__Description of the task__
Each entry below should be retyped exactly, with nothing omitted.

Records drawn from a dataset:
Start of Block
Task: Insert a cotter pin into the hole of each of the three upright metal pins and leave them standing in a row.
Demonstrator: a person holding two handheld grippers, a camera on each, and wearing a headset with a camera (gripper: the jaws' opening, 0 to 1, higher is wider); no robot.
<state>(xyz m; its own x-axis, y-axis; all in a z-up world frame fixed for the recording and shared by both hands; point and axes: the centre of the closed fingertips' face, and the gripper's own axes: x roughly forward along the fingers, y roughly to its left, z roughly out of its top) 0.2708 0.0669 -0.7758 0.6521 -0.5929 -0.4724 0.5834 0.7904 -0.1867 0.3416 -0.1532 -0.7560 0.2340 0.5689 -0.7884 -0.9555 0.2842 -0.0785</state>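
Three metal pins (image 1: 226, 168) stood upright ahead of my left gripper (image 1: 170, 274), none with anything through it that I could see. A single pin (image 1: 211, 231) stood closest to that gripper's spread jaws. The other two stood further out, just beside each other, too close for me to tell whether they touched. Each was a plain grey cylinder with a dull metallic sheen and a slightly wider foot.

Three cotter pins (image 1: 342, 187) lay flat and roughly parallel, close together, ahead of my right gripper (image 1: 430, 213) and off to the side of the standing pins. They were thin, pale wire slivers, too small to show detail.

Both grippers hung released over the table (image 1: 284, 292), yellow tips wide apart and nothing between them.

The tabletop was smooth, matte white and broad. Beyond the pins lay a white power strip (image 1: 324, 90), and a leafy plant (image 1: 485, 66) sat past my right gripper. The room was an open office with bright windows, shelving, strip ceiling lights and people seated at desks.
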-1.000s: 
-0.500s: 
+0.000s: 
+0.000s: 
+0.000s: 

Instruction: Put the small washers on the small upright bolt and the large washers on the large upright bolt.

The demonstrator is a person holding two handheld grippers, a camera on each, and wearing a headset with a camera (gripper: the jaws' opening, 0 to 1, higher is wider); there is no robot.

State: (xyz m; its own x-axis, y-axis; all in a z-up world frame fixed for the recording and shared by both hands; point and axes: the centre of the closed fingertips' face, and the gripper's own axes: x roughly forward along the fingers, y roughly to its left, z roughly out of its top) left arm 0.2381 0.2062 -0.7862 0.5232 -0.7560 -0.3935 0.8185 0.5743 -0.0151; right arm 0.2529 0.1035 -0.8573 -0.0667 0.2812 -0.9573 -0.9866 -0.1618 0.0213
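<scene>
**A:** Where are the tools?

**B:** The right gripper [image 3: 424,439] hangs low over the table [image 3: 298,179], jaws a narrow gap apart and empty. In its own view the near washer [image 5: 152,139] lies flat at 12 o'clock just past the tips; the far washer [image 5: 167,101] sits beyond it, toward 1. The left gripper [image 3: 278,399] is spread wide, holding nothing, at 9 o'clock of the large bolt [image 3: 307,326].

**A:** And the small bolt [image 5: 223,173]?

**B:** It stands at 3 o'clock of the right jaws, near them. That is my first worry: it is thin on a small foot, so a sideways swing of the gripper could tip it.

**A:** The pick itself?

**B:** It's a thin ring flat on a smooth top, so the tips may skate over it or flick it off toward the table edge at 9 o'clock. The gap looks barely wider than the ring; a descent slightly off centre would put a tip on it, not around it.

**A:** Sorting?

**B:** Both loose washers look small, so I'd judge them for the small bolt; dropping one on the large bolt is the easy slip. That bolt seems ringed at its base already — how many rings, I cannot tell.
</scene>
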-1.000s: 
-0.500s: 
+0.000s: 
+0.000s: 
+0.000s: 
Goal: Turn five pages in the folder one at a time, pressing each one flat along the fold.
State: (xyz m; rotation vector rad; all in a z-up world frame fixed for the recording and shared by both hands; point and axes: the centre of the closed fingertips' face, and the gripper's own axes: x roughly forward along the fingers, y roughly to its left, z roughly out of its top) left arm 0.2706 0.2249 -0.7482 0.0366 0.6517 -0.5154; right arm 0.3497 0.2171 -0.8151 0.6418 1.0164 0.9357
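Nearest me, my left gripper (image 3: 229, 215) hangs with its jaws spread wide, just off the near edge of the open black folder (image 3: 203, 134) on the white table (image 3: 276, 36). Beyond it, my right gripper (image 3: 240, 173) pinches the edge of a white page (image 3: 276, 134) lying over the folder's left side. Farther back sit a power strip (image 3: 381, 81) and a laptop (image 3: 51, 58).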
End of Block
__Answer section__
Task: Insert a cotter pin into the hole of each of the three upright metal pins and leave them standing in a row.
Demonstrator: a person holding two handheld grippers, a camera on each, and wearing a headset with a camera (gripper: the jaws' opening, 0 to 1, higher is wider); no robot.
<state>(xyz m; its own x-axis, y-axis; all in a z-up world frame fixed for the recording and shared by both hands; point and axes: the centre of the closed fingertips' face, and the gripper's own axes: x roughly forward along the fingers, y roughly to its left, z roughly out of its top) 0.2708 0.0669 -0.7758 0.6521 -0.5929 -0.4724 0.5834 0.7904 -0.1867 0.3416 -0.1532 -0.7560 0.2340 0.5689 -0.7884 -0.9555 0.2842 -0.0785</state>
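Three metal pins (image 1: 226, 168) stood upright ahead of my left gripper (image 1: 170, 274), none with anything through it that I could see. A single pin (image 1: 211, 231) stood closest to that gripper's spread jaws. The other two stood further out, just beside each other, too close for me to tell whether they touched. Each was a plain grey cylinder with a dull metallic sheen and a slightly wider foot.

Three cotter pins (image 1: 342, 187) lay flat and roughly parallel, close together, ahead of my right gripper (image 1: 430, 213) and off to the side of the standing pins. They were thin, pale wire slivers, too small to show detail.

Both grippers hung released over the table (image 1: 284, 292), yellow tips wide apart and nothing between them.

The tabletop was smooth, matte white and broad. Beyond the pins lay a white power strip (image 1: 324, 90), and a leafy plant (image 1: 485, 66) sat past my right gripper. The room was an open office with bright windows, shelving, strip ceiling lights and people seated at desks.
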-1.000s: 
-0.500s: 
+0.000s: 
+0.000s: 
+0.000s: 

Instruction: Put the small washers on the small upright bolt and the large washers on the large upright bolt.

The demonstrator is a person holding two handheld grippers, a camera on each, and wearing a headset with a camera (gripper: the jaws' opening, 0 to 1, higher is wider); there is no robot.

State: (xyz m; its own x-axis, y-axis; all in a z-up world frame fixed for the recording and shared by both hands; point and axes: the centre of the closed fingertips' face, and the gripper's own axes: x roughly forward along the fingers, y roughly to its left, z roughly out of its top) left arm 0.2381 0.2062 -0.7862 0.5232 -0.7560 -0.3935 0.8185 0.5743 -0.0151; right arm 0.2529 0.1035 -0.8573 -0.0667 0.2812 -0.9573 -0.9866 -0.1618 0.0213
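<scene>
**A:** Where are the tools?

**B:** The right gripper [image 3: 424,439] hangs low over the table [image 3: 298,179], jaws a narrow gap apart and empty. In its own view the near washer [image 5: 152,139] lies flat at 12 o'clock just past the tips; the far washer [image 5: 167,101] sits beyond it, toward 1. The left gripper [image 3: 278,399] is spread wide, holding nothing, at 9 o'clock of the large bolt [image 3: 307,326].

**A:** And the small bolt [image 5: 223,173]?

**B:** It stands at 3 o'clock of the right jaws, near them. That is my first worry: it is thin on a small foot, so a sideways swing of the gripper could tip it.

**A:** The pick itself?

**B:** It's a thin ring flat on a smooth top, so the tips may skate over it or flick it off toward the table edge at 9 o'clock. The gap looks barely wider than the ring; a descent slightly off centre would put a tip on it, not around it.

**A:** Sorting?

**B:** Both loose washers look small, so I'd judge them for the small bolt; dropping one on the large bolt is the easy slip. That bolt seems ringed at its base already — how many rings, I cannot tell.
</scene>
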-1.000s: 
-0.500s: 
+0.000s: 
+0.000s: 
+0.000s: 
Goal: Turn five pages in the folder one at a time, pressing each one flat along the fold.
State: (xyz m; rotation vector rad; all in a z-up world frame fixed for the recording and shared by both hands; point and axes: the centre of the closed fingertips' face, and the gripper's own axes: x roughly forward along the fingers, y roughly to its left, z roughly out of its top) left arm 0.2706 0.2249 -0.7482 0.0366 0.6517 -0.5154; right arm 0.3497 0.2171 -0.8151 0.6418 1.0164 0.9357
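Nearest me, my left gripper (image 3: 229, 215) hangs with its jaws spread wide, just off the near edge of the open black folder (image 3: 203, 134) on the white table (image 3: 276, 36). Beyond it, my right gripper (image 3: 240, 173) pinches the edge of a white page (image 3: 276, 134) lying over the folder's left side. Farther back sit a power strip (image 3: 381, 81) and a laptop (image 3: 51, 58).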

Nothing else belongs to this exercise.